Task: Given the listing below, write out exactly the lines starting with the line that has "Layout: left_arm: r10" and going on through the line that has "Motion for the", both kept.

Dataset section:
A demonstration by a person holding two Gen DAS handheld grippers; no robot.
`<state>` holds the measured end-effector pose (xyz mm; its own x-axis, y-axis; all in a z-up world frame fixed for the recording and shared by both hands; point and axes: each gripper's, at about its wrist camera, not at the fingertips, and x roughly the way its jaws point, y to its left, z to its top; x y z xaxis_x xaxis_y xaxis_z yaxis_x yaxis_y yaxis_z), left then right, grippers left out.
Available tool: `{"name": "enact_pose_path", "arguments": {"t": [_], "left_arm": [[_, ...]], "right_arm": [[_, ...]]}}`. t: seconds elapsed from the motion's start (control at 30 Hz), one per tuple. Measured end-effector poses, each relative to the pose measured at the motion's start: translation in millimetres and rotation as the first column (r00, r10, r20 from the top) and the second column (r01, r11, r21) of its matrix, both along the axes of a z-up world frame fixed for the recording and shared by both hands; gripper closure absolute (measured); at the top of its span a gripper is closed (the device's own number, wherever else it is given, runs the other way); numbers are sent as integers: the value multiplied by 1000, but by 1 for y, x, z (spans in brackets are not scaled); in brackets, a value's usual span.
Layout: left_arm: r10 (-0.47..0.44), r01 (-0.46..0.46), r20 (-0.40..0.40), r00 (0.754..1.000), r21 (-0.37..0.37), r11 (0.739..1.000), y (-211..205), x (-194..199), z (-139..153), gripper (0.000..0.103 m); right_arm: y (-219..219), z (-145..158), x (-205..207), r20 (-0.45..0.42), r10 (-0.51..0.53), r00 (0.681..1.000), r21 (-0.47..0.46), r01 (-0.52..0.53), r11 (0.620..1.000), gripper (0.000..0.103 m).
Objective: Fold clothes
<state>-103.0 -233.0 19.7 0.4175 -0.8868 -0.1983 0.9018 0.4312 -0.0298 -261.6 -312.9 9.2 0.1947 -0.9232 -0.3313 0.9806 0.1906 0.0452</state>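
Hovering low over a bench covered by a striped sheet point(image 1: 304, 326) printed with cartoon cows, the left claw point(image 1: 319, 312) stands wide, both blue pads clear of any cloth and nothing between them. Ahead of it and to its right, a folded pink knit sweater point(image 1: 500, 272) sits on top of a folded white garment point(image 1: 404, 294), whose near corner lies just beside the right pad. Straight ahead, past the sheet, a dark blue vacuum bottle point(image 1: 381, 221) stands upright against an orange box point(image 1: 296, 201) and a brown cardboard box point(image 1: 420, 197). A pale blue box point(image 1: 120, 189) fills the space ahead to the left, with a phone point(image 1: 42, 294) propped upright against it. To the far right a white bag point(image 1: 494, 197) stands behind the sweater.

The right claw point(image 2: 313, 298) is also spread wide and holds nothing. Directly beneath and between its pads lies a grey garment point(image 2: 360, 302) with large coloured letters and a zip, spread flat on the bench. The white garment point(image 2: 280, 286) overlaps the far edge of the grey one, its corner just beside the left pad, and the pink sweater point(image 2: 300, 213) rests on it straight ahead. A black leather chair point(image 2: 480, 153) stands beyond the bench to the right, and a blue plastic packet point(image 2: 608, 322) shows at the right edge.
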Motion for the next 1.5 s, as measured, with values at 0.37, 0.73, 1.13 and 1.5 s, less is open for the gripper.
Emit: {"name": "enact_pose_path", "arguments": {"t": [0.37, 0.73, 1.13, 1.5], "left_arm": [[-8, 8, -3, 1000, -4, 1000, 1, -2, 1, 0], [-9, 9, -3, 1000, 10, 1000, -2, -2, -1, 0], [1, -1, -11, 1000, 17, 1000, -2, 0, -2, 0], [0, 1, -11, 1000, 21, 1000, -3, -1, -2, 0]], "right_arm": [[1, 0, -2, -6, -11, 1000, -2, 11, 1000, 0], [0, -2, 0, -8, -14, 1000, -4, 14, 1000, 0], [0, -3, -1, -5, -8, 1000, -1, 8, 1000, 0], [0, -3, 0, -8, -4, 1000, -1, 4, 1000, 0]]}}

Solved problem:
Layout: left_arm: r10 (-0.47..0.44), r01 (-0.46..0.46), r20 (-0.40..0.40), r00 (0.754..1.000), r21 (-0.37..0.37), r11 (0.739..1.000), y (-211..205), x (-194..199), z (-139..153), gripper (0.000..0.103 m); right_arm: y (-219..219), z (-145..158), x (-205..207), r20 (-0.45..0.42), r10 (-0.51..0.53), r00 (0.681..1.000), r21 (-0.47..0.46), r01 (-0.52..0.53), r11 (0.620..1.000), gripper (0.000..0.103 m).
Objective: Fold clothes
<state>-103.0 -233.0 19.7 0.4175 -0.8868 -0.1983 0.9018 0.4312 -0.0298 -261.6 -312.9 9.2 0.1947 -0.9232 -0.3313 0.9806 0.1906 0.0452</state>
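Hovering low over a bench covered by a striped sheet point(image 1: 304, 326) printed with cartoon cows, the left claw point(image 1: 319, 312) stands wide, both blue pads clear of any cloth and nothing between them. Ahead of it and to its right, a folded pink knit sweater point(image 1: 500, 272) sits on top of a folded white garment point(image 1: 404, 294), whose near corner lies just beside the right pad. Straight ahead, past the sheet, a dark blue vacuum bottle point(image 1: 381, 221) stands upright against an orange box point(image 1: 296, 201) and a brown cardboard box point(image 1: 420, 197). A pale blue box point(image 1: 120, 189) fills the space ahead to the left, with a phone point(image 1: 42, 294) propped upright against it. To the far right a white bag point(image 1: 494, 197) stands behind the sweater.

The right claw point(image 2: 313, 298) is also spread wide and holds nothing. Directly beneath and between its pads lies a grey garment point(image 2: 360, 302) with large coloured letters and a zip, spread flat on the bench. The white garment point(image 2: 280, 286) overlaps the far edge of the grey one, its corner just beside the left pad, and the pink sweater point(image 2: 300, 213) rests on it straight ahead. A black leather chair point(image 2: 480, 153) stands beyond the bench to the right, and a blue plastic packet point(image 2: 608, 322) shows at the right edge.
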Motion for the next 1.5 s, as measured, with values at 0.37, 0.73, 1.13 and 1.5 s, less is open for the gripper.

That completes the answer to this exercise.